*Your objective*: Pictures within the data are to be left out; everything else must be reproduced exactly.

*Available data*:
◇ ◇ ◇ ◇ ◇ ◇ ◇

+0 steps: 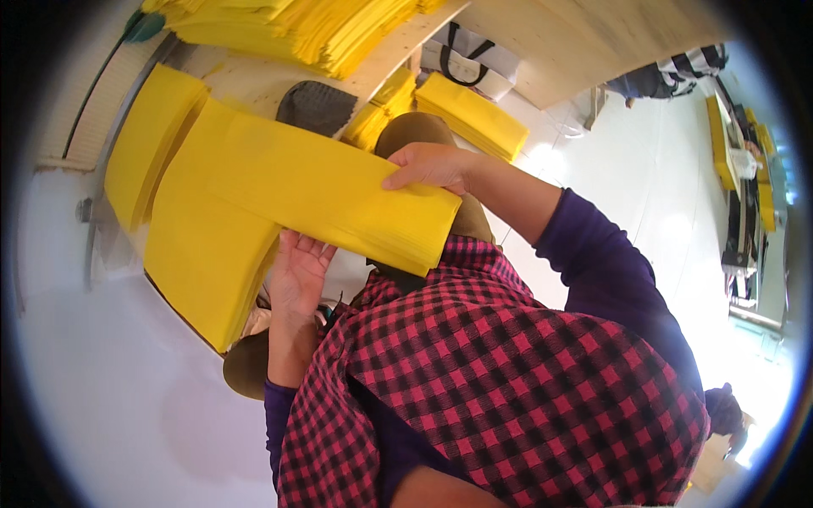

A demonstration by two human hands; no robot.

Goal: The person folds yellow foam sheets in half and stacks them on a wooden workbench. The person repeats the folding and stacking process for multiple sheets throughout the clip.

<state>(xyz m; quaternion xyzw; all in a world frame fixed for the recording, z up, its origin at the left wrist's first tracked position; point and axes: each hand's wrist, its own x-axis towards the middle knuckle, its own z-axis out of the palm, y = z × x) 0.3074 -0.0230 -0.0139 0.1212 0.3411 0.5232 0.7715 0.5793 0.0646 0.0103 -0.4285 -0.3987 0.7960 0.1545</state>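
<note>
A long folded stack of thin yellow sheets (pixel 322 182), fabric-like, stretches across in front of me, its near right end over my lap. My right hand (pixel 432 166) grips its upper edge near that end, thumb on top and fingers hidden behind. By the lower edge, my left hand (pixel 301 267) is palm up with its fingers stretched out, the fingertips touching the edge. The left part of the stack rests on a wider yellow pile (pixel 199 262) at the table's edge. Another folded yellow stack (pixel 152 144) stands beside that pile, farther left.
A tall yellow pile (pixel 288 30) covers the wooden table (pixel 398 51) at the far side. A dark grey piece (pixel 318 107) lies below it. More yellow bundles (pixel 472 116) sit beyond my right knee, near a white bag with black handles (pixel 478 63). Another person (pixel 724 411) is at the right rim.
</note>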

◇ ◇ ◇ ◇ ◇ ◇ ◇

*Output for this exercise*:
+0 steps: 

A demonstration by two human hands; no robot.

Goal: The person folds yellow foam sheets in half and stacks them on a wooden workbench. The person repeats the folding and stacking process for multiple sheets throughout the clip.

<state>(xyz m; quaternion xyzw; all in a world frame fixed for the recording, z up, its origin at the left wrist's first tracked position; point and axes: each hand's wrist, its own x-axis towards the middle knuckle, its own z-axis out of the palm, y = z × x) 0.3074 -0.0230 -0.0139 0.1212 0.3411 0.5232 0.7715 0.5793 0.0646 0.0103 -0.4285 -0.3987 0.7960 0.1545</state>
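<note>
A long folded stack of thin yellow sheets (pixel 322 182), fabric-like, stretches across in front of me, its near right end over my lap. My right hand (pixel 432 166) grips its upper edge near that end, thumb on top and fingers hidden behind. By the lower edge, my left hand (pixel 301 267) is palm up with its fingers stretched out, the fingertips touching the edge. The left part of the stack rests on a wider yellow pile (pixel 199 262) at the table's edge. Another folded yellow stack (pixel 152 144) stands beside that pile, farther left.
A tall yellow pile (pixel 288 30) covers the wooden table (pixel 398 51) at the far side. A dark grey piece (pixel 318 107) lies below it. More yellow bundles (pixel 472 116) sit beyond my right knee, near a white bag with black handles (pixel 478 63). Another person (pixel 724 411) is at the right rim.
</note>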

Nothing else is required to complete the output.